Existem, ao menos, 16 definições diferentes de espécie. Segundo STANKOWSKI, S; RAVINET M (2021): “As espécies que reconhecemos influenciam decisões políticas e financeiras e orientam nossa compreensão de como as unidades de diversidade evoluem e interagem. Embora a ideia de espécies possa parecer intuitiva, um debate sobre a melhor maneira de defini-las já se acirrou antes mesmo de Darwin”.
A dupla realizou uma pesquisa onde entrevistaram diversos pesquisadores. Ao todo, com 19 perguntas, eles receberam resposta de 402 pessoas em 39 países diferentes.
“Descobrimos que a maioria dos entrevistados (86%) realiza suas pesquisas com um dos 16 conceitos de espécie em mente, com o restante tendendo a não usar um conceito”, conforme diz o artigo.
Segundo o trabalho, há 79% de chances de que dois pesquisadores, pelo menos dentro do grupo amostral (que responderam a pesquisa), utilizem conceitos diferentes sobre espécie.
O problema das espécies poderia ser resolvido?
O problema das espécies é alvo de um grande debate acadêmico.
No abstrato de seu artigo, ZACHOS, F. (2016) faz a seguinte colocação: “Ao contrário das falhas na engenharia, que são muito óbvias, o caso das espécies e da biologia é, infelizmente, muito mais difícil: os biólogos podem continuar a usar noções falhas ou inconsistentes de espécies sem nunca se darem conta disso, produzindo resultados espúrios em, por exemplo, avaliações da biodiversidade ou estudos ecológicos”
“Essas aplicações falhas das noções de espécies, por sua vez, podem então ser a base de decisões falhas na “vida real” – a priorização de habitats com base na riqueza de espécies ou no status de conservação dos táxons de espécies são apenas dois exemplos óbvios. Provavelmente não há quase nenhum outro conceito biológico que seja usado de forma tão diferente e inconsistente como o das espécies, com consequências às vezes inquietantes que em grande parte passaram despercebidas por muitos biólogos”, completa.

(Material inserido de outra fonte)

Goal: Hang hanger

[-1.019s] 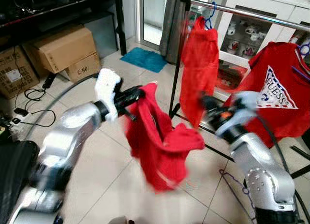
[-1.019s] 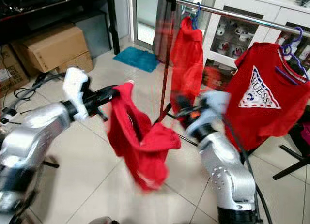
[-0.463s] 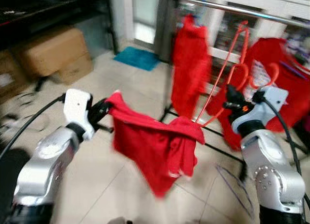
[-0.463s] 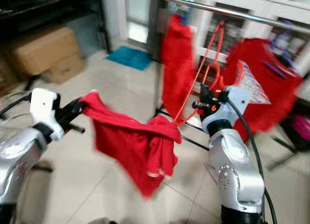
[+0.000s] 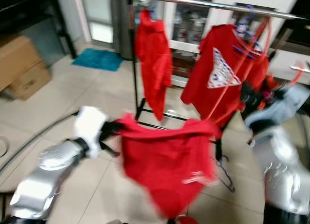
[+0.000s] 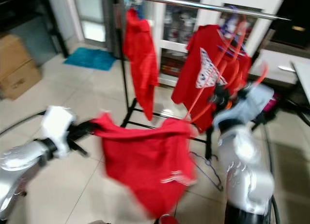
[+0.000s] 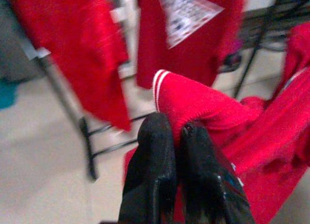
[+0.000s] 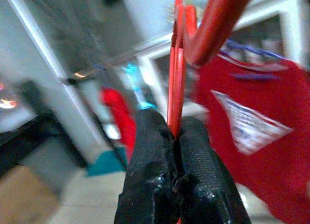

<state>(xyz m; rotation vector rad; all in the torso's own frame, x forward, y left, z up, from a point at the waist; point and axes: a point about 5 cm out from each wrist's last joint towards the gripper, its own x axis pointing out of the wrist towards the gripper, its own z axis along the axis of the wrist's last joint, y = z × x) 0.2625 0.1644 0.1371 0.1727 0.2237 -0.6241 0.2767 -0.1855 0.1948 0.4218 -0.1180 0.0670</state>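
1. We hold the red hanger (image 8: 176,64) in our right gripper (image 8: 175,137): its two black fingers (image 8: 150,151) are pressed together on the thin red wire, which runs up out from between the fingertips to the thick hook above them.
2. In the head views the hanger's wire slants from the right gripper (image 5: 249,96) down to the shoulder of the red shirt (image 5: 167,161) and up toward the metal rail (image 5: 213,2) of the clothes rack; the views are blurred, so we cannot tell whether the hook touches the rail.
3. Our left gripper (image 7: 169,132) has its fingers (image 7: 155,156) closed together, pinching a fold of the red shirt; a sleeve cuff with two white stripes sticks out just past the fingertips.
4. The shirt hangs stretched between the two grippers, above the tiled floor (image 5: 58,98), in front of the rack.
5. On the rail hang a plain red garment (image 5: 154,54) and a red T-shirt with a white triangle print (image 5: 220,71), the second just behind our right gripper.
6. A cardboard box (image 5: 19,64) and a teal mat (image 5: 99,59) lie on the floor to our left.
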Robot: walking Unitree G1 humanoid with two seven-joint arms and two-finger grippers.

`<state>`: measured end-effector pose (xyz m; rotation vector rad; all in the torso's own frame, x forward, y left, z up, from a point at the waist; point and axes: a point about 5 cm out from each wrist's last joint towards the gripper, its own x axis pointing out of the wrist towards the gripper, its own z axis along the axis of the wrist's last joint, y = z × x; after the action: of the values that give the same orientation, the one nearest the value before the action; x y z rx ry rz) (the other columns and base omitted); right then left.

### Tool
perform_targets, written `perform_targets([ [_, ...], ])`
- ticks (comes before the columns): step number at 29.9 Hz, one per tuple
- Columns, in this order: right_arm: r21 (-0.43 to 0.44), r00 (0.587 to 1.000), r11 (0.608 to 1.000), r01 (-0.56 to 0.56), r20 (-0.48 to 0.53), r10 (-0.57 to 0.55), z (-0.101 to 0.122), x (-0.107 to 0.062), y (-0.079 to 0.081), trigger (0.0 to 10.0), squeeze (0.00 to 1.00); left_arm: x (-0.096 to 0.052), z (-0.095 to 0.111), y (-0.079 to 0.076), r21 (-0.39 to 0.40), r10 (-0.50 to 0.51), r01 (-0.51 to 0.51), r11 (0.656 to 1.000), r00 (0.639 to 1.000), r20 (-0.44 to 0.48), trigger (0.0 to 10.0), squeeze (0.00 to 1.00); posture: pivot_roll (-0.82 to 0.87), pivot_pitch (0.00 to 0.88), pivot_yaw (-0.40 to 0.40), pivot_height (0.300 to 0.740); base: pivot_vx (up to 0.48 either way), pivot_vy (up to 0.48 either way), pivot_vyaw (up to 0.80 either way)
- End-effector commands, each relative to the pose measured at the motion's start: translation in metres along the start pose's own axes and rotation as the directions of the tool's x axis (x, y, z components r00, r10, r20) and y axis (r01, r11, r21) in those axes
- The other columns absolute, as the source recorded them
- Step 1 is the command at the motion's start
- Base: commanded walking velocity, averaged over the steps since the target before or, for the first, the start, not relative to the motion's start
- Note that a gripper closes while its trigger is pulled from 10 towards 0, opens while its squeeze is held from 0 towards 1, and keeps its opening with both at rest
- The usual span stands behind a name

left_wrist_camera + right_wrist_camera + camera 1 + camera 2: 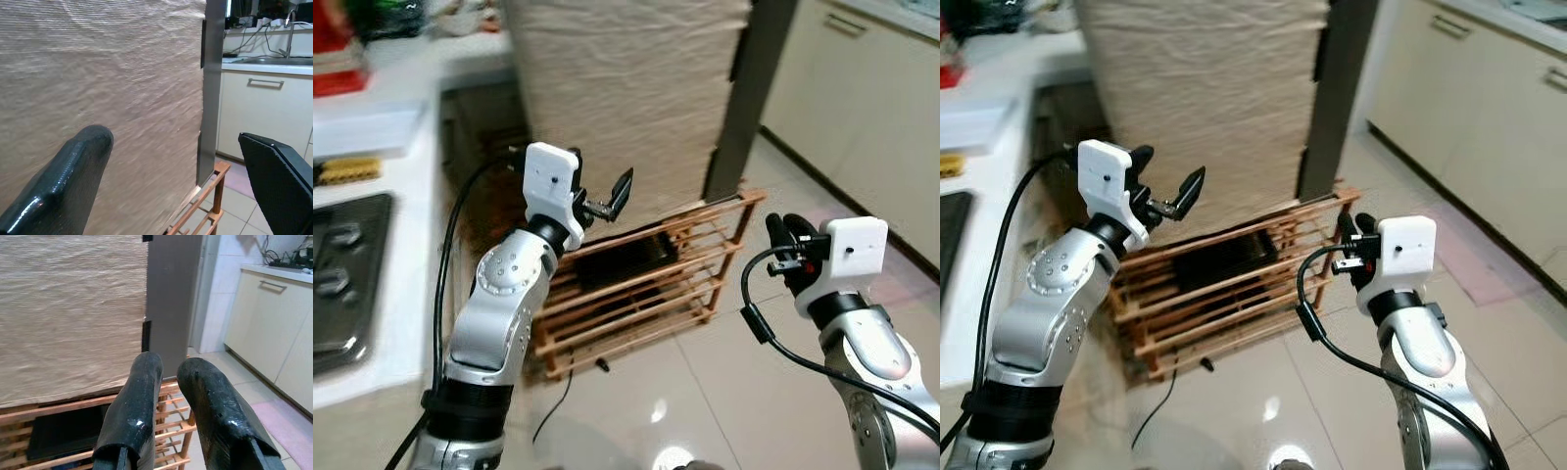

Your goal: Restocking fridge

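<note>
Fridge [626, 88] stood straight ahead of me, its near side draped in a wrinkled beige cloth and a dark grey edge [749, 98] running down its right. I held my left gripper [592, 196] raised near the cloth, its two black fingers [58, 186] spread wide apart with nothing between them. My right gripper [781, 245] hung lower and farther from the fridge, over the pale tiled floor [744, 362], its fingers [137, 411] drawn close together and holding nothing. A low wooden rack [646, 294] sat on the floor just at the foot of the fridge, with a dark flat item [622, 262] lying on its slats. A white counter [401, 176] with a stove top [342, 284] ran along my left, and cream cabinets [862, 108] lined the right.
</note>
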<state>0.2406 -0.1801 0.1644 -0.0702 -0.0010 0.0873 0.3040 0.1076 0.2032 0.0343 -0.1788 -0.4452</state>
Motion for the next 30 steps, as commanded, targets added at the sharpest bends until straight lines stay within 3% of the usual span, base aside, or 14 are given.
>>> perform_targets([
  [1,-0.005,1.0,1.0,-0.002,0.015,0.002,0.0045,0.0007,0.0003,10.0,0.0,0.0003,0.004,0.0027,0.01,0.003,-0.003,1.0,1.0,0.005,10.0,0.0,-0.03,0.025,0.026,0.74,0.289,0.0,0.0],
  [8,-0.064,0.999,0.997,-0.037,0.007,0.037,0.0052,0.0012,0.0036,10.0,0.0,-0.0019,0.0032,0.0049,0.014,0.014,-0.014,1.0,1.0,-0.001,10.0,0.0,-0.03,0.028,0.02,0.74,0.288,0.0,0.19],
  [11,-0.019,0.999,0.999,-0.034,0.006,0.035,0.0037,0.001,0.005,10.0,0.0,-0.0027,0.0032,0.0051,0.013,0.017,-0.017,1.0,1.0,-0.002,10.0,0.0,-0.03,0.029,0.018,0.74,0.292,0.0,0.53],
  [17,-0.025,1.0,0.999,-0.022,0.004,0.022,0.0038,0.0016,0.0023,10.0,0.0,-0.0025,0.0032,0.0044,0.017,0.011,-0.011,1.0,1.0,-0.003,10.0,0.0,-0.03,0.028,0.021,0.74,0.284,0.0,0.0],
  [30,-0.024,1.0,1.0,-0.009,0.003,0.009,0.0032,0.0005,0.0014,10.0,0.0,-0.0015,0.0029,0.0027,0.016,-0.001,0.002,1.0,1.0,-0.003,10.0,0.0,-0.03,0.028,0.029,0.74,0.0,0.0,0.0],
])
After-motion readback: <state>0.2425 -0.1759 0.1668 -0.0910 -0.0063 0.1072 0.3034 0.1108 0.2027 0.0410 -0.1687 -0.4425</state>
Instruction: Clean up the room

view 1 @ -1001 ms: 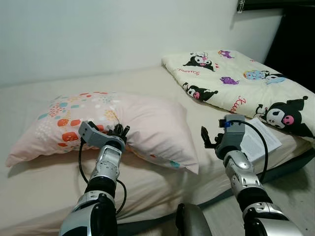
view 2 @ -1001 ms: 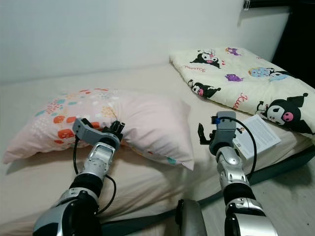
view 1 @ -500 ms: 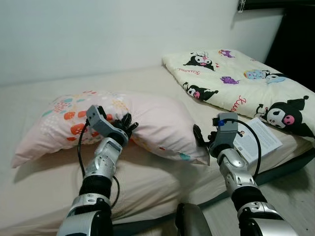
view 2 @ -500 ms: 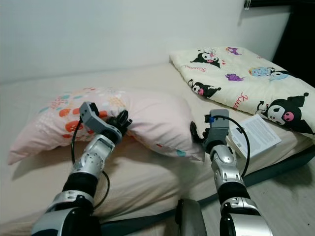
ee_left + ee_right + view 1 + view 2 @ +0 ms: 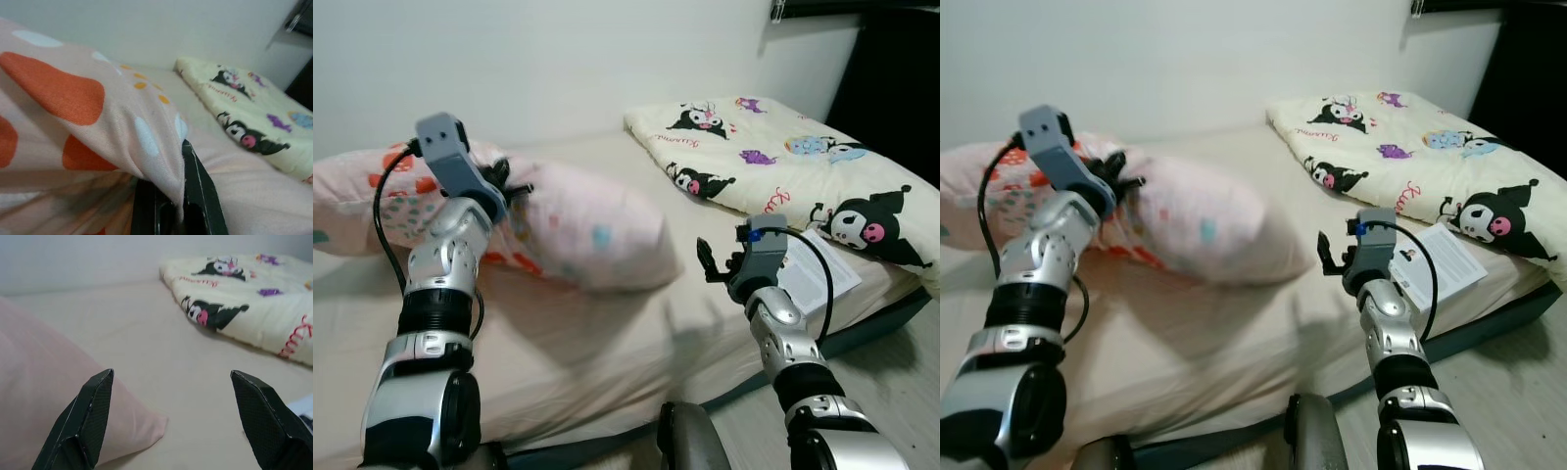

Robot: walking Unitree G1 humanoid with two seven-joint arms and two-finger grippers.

Esses conceitos de espécies podem ocorrer de várias formas. Por exemplo, um dos mais trabalhados nas escolas é o de isolamento reprodutivo – uma espécie é diferente da outra quando elas não podem se reproduzir e produzir descendentes férteis. Por exemplo, a mula é um animal resultante do cruzamento do burro com a égua ou da burra com o cavalo. Dessa maneira, o animal híbrido nem é considerado uma espécie propriamente dita, mas na taxonomia é tratado como E. cabalus x E. asinus – as espécies geradoras do animal.
Além da especiação baseada na capacidade de reprodução, há diversos outros conceitos – espécie filogenética (baseada na ancestralidade compartilhada), espécie morfológica (baseado em características físicas), espécie ecológica (baseada na noção de espécies de acordo com nichos em seu ambiente).
O problema fundamental de como se analisar e nomear os diferentes organismos por determinadas características é chamado, na literatura científica como o “problema das espécies”, ou “species problem”, já que não é tão comum encontrar materiais sobre o tema em português.
“Algumas das regras que estabelecemos não funcionam, e às vezes fica bastante confuso”, disse ao Live Science Jordan Casey, ecologista molecular marinho do Instituto de Ciências Marinhas da Universidade do Texas em Austin. “Os humanos querem inerentemente colocar ordem nas coisas, e mesmo eu tenho que tomar muitas decisões sobre se estou apenas vendo diversidade entre indivíduos ou tentando dobrar as coisas desnecessariamente em espécies diferentes.”
Por exemplo, em 2016, um estudo genético sugeriu que a espécie que chamamos de girafa poderia ser dividida em quatro espécies por causa de distinções genéticas. Segundo os pesquisadores, as análises identificaram “pelo menos quatro clados separados e monofiléticos, que devem ser reconhecidos como quatro espécies distintas de girafas sob o critério de isolamento genético”.
A ciência é um construto coletivo em busca da verdade, embora nem sempre a verdade de demonstre de maneira clara. A biologia não é uma ciência exata, como a física e às vezes as verdades não são absolutas. Tudo vai de acordo com um consenso da comunidade científica e, futuramente, novos conceitos de espécies que expliquem melhor podem surgir, assim como tudo pode permanecer da maneira como está.
A partir disso, nada se pode concluir e o problema das espécies continua até que um consenso surja – se é que surgirá.